* **What the task requires**
Omit all pictures. Print the remaining lines exactly, from the start of the data through the line containing "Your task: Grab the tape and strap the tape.".

* **Information shown**
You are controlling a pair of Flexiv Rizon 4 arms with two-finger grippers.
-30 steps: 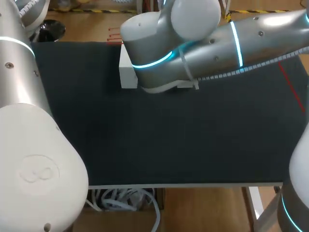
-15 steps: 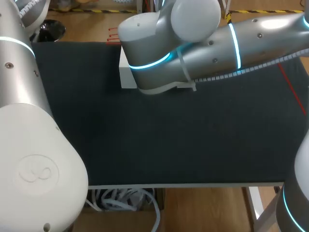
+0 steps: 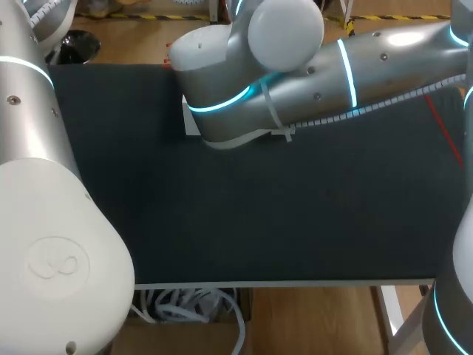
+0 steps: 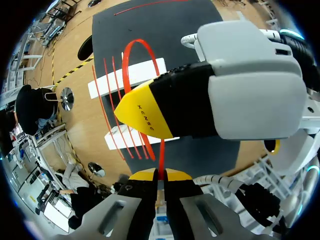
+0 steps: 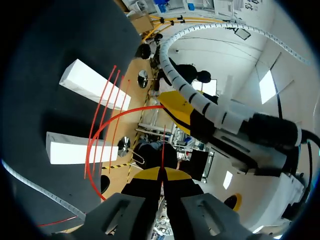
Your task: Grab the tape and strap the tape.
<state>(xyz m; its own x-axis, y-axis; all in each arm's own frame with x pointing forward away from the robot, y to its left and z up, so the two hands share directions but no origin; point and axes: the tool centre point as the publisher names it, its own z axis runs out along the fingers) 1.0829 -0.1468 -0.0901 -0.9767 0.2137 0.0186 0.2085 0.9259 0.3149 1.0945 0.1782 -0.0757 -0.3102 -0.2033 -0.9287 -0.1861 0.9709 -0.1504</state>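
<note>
Left claw and right claw were pinched on red tape.
It was looped between them, seemingly for strapping.

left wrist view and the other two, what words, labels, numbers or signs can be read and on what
Yellow fingertip of the right gripper, left wrist view: one short line of small dark print, too small to quote reliably.
White housing of the left arm, head view: an embossed looped emblem, no letters.
Thin red tape, black table mat: no text.
</note>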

* **Response for this exercise**
You are controlling a pair of Flexiv Rizon 4 arms with two-finger grippers.
-30 steps: 
-15 steps: 
+0 steps: 
+0 steps: 
+0 steps: 
Your task: Grab the tape and strap the tape.

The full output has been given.